Is anyone else feeling the overwhelm of the year coming to a close?

Parties, dinners, graduations, the organisation of trips away, shopping, shopping, shopping…

Are your children feeling ‘off track and stressed out?’

Could it be they’re reflecting the negative energy you’re putting out?

I know as a mama I’m having my fair share of ‘moments’ as the holidays rapidly approach, and I know that my children are vibing off of that too.  We are all so ready for the holidays to begin whilst also being aware that, ‘this too shall pass.’  And it does pass, seemingly more and more quickly as the years go by.

This time of year is a wrap up of all that has come in the months before while at the same time often an avalanche of chaos, stress and anxiety around the numerous things we need to get done, to attend, to buy, to cook, to clean, item after item that needs to be handled and ticked off our many, many holiday ‘to do’ lists.  This can create tension within homes, anger around finances being stretched, and anxiety around events with young children.

As parents our fuses often become short.  We start getting snappy, and at times impatient.  Our stress becomes our children’s stress and before we know it, we’re yelling and growling mean words, were punishing our children and screaming at the top of our lungs, we may even lose what is left of our self-control and give them a smack on their behind… Why?  What are we achieving by this stress induced mania?  Happy holiday vibes?  Beautiful family memories?

The holidays are exciting and so magical for children.  It’s normal for them to get a little over excited now and then, maybe even a bit cranky and tired and to need a bit of extra connection and downtime to help them reset and get their behaviour back on track.

Think about it, as an adult would you change your behaviour by being hit, insulted and screamed at?  Adults behave as well as they are treated.  So why don’t we expect the same for children?

Human beings of ALL ages will tend to operate on this very same principle.  We will all behave as well as we are treated.  Our response to being treated well is to treat others well in return.

As quoted by Dr Elliot Barker, director of the Canadian Society for the Prevention of Child Abuse, puts it beautifully.

“Children who have their needs met early by loving parents are subjected totally and thoroughly to the most severe form of ‘discipline’ conceivable: they don’t do what you don’t want them to do because they love you so much!”

This holiday season try slowing down a bit to make the time for rest and reconnection.  Try only using ‘no’ for things that may cause harm.  Stop cluttering the airwaves with a thousand ‘don’ts’ for things that really don’t matter.  And try rephrasing your commands into invitations to cooperate: ‘Let’s put on some quiet music and take a ten-minute rest.  Do you want to sit with me here on the couch or have a lie down in your bed while we rest?’ and ‘Let’s all do a five-minute tidy and see who can pick up the most toys, okay?  Ready. Set. Go!’

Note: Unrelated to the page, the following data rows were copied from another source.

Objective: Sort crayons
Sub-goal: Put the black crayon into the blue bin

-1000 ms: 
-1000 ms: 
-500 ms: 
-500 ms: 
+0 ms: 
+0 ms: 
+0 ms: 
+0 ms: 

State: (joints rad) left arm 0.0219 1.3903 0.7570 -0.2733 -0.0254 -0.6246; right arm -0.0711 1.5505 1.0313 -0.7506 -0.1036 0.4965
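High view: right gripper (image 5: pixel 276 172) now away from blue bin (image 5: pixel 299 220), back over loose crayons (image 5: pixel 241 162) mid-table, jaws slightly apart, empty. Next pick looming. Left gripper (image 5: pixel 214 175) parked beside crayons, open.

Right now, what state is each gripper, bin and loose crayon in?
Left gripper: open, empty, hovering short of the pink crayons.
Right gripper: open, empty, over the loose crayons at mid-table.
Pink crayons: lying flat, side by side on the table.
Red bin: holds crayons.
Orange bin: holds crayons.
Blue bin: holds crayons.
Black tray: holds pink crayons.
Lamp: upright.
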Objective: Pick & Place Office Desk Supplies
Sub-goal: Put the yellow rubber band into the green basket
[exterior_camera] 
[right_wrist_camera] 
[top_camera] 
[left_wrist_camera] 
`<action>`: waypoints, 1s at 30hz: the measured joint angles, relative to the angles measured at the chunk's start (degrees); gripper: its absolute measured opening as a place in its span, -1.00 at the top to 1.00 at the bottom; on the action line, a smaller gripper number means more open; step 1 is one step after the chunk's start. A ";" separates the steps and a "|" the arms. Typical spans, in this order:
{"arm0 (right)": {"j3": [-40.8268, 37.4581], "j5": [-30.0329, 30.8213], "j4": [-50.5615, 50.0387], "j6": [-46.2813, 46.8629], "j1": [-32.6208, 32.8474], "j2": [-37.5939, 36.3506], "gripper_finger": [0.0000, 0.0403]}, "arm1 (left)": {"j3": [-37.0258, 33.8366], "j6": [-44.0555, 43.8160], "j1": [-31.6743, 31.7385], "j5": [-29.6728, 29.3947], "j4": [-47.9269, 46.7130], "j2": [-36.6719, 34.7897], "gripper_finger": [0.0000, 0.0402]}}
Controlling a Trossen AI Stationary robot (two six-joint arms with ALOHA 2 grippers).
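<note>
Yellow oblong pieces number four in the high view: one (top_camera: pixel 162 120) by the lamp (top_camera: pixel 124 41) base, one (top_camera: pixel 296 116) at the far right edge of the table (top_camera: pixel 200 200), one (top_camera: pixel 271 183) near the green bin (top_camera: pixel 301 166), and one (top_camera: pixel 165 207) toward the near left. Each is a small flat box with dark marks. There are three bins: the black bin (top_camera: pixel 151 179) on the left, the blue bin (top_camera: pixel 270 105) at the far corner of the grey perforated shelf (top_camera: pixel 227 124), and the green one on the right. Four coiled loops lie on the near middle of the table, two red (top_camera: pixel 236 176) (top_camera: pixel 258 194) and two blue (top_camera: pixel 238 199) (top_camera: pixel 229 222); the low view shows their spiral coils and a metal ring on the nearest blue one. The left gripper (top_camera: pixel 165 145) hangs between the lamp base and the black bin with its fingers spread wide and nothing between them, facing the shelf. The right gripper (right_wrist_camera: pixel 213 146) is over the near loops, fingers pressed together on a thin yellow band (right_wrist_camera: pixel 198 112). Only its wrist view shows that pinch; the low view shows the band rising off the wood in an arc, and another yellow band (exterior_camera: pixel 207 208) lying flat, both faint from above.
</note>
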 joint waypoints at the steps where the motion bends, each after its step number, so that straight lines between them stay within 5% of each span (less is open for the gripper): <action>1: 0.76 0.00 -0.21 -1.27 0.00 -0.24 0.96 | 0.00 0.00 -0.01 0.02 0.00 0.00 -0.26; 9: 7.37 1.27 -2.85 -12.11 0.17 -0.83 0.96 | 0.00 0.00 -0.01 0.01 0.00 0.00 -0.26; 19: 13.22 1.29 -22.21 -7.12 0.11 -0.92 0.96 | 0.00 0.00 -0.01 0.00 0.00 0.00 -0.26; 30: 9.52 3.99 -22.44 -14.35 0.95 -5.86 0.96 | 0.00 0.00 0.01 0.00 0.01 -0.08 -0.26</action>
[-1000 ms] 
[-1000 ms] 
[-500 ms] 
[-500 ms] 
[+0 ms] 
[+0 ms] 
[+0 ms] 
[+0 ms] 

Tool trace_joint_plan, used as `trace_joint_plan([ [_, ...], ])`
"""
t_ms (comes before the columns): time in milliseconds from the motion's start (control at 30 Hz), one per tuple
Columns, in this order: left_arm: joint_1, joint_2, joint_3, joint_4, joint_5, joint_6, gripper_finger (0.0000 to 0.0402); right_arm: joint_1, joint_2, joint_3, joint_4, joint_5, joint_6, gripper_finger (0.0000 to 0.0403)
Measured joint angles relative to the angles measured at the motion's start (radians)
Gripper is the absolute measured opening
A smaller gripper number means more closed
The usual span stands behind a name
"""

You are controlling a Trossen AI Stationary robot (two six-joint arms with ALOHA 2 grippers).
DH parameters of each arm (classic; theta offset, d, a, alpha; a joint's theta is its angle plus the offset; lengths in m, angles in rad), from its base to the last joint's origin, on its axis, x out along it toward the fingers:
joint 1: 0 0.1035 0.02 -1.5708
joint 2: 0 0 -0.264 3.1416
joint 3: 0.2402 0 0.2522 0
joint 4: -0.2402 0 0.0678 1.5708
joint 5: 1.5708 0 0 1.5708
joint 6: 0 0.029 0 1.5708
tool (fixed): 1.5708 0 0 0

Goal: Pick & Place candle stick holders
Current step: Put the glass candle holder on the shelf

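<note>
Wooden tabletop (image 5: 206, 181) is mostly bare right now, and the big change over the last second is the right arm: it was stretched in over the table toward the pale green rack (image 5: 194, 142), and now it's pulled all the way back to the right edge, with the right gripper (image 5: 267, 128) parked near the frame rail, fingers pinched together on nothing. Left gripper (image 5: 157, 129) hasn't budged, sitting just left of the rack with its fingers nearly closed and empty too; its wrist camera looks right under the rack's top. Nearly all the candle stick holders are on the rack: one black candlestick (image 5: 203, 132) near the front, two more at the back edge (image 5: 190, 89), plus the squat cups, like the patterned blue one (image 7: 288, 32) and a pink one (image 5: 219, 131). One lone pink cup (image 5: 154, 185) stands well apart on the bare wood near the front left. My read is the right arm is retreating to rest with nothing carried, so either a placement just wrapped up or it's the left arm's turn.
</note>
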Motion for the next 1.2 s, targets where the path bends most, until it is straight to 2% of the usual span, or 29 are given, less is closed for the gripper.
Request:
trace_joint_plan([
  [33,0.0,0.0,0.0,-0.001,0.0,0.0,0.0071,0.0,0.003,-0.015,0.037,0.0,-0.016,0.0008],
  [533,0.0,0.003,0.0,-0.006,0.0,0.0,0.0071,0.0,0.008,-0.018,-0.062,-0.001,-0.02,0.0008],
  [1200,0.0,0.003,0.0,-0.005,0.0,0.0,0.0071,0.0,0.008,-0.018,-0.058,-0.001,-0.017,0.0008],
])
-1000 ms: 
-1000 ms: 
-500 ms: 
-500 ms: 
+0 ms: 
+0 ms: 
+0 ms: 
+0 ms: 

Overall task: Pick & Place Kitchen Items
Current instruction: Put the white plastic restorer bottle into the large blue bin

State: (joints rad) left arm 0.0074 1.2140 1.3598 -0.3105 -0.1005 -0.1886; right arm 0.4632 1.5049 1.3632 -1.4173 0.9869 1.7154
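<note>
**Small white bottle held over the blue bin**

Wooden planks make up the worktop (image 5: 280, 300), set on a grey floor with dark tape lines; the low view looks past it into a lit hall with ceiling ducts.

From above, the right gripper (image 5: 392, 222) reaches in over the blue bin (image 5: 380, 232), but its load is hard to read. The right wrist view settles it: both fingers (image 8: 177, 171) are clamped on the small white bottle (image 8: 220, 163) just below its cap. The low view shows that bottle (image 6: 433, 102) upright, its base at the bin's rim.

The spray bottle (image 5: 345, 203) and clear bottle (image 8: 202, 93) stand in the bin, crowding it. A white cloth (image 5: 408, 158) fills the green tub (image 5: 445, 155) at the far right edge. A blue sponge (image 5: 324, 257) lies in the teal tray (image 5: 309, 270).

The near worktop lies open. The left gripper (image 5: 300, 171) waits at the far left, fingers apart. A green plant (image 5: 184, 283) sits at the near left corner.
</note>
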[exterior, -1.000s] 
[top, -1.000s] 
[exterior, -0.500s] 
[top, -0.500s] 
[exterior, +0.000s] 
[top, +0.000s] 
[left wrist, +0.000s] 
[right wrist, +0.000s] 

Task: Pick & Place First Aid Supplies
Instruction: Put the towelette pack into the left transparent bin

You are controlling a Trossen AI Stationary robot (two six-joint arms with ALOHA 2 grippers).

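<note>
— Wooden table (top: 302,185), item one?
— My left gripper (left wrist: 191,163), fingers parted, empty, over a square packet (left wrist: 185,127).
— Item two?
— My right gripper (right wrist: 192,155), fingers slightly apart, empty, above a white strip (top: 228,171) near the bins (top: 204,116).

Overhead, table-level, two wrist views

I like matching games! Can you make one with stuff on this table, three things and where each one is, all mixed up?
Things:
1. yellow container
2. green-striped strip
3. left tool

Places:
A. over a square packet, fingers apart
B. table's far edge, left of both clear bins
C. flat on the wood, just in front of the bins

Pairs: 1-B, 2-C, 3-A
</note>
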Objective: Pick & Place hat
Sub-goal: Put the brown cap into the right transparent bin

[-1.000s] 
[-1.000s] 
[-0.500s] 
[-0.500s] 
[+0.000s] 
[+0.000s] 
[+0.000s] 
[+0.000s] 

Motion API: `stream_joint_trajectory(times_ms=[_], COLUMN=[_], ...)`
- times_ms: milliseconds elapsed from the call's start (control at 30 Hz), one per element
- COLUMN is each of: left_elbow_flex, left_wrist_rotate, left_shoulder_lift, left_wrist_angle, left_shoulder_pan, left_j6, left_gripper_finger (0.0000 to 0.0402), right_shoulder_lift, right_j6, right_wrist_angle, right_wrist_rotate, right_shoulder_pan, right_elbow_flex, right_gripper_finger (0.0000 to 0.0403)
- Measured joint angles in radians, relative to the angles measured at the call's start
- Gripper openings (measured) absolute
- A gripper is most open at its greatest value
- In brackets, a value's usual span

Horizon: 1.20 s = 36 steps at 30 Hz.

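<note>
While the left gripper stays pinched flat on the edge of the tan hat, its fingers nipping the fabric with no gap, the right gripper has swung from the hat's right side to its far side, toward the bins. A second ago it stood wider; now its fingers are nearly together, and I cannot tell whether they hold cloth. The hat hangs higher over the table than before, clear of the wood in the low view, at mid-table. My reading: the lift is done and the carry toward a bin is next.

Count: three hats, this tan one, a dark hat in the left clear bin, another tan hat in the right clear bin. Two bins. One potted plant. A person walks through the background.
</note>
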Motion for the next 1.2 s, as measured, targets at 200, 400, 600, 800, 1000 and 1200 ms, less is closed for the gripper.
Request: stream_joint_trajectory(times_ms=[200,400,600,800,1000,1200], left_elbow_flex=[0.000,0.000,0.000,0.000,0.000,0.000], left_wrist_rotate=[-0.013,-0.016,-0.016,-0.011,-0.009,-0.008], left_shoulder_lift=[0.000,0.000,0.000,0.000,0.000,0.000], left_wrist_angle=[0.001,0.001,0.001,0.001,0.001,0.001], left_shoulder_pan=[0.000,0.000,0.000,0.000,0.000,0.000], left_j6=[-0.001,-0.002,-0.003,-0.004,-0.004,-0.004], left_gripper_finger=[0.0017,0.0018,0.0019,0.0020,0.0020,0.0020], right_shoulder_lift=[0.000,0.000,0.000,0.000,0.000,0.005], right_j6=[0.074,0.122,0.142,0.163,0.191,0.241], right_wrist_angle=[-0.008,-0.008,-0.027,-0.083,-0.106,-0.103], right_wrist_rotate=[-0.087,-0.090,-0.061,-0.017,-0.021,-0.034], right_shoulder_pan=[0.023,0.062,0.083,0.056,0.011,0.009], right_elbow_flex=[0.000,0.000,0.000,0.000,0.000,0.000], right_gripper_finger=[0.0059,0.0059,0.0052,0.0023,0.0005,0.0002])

Set the tone for a much happier home and a better parent/child relationship rather than ‘CALM DOWN NOW!’ or ‘Pick up your toys before I throw them all away!’

Also work on adjusting your expectations to account for the extra busyness and stress of the holidays.  The next time you feel yourself getting upset about the mess in your little one’s room, take a moment to stop and think, ‘is this battle about me and my expectations of a ‘clean’ house? Is it age appropriate to expect them to do it on their own? Can I help and ‘show’ my child how to respect their space? And most importantly, does it really matter? Is this a battle worth fighting or can I choose to close the door and come back to this later?

Personally, I want to be more conscious of ending 2018 the same way that I would like to start 2019.  I choose to align myself and my family with the same values that I would like to begin next year with.  Simplicity.  Love.  Friendship.  Laughter.  Respect.  Nature and Connection.
I want to close the year by not rushing into it, by slowing down as the year wraps up, spending time with my family and enjoying even the angst and exhaustion of having an overtired young family because that is us right now and that’s ok.

With time I have realised that this season I will never get back again.  One-year blurs into the next, and then another year passes, and another. The age of my girls will never be again, I know now that every Christmas holiday is different.

Next year our daughters will be another year older and it will be different yet again…

SO please try to keep this in mind amidst the crazy:  Say ‘no’ to whichever social function doesn’t align with you or your family, be mindful of the words that you are using when talking to your children.  Enjoy the little and big moments, the significant ones and the simple.  But mostly have gratitude for those moments this year, the moments that you will never get back.  Because no matter if those moments were dark or light in nature, they are still your moments.  ALL of those moments that you have created are the reason that you are here now, even if that reason isn’t yet in the light.

And remember as Jan Hunt so succinctly stated, ‘Every child is no less a human being than we are.’  So, let your children have their human moments, too, good and bad.  Try not to overload, overschedule and overwhelm them with your plans and lists and activities.

After all, it’s their holiday as much as it is yours.

Slow down and let them experience the magic instead of just the mania.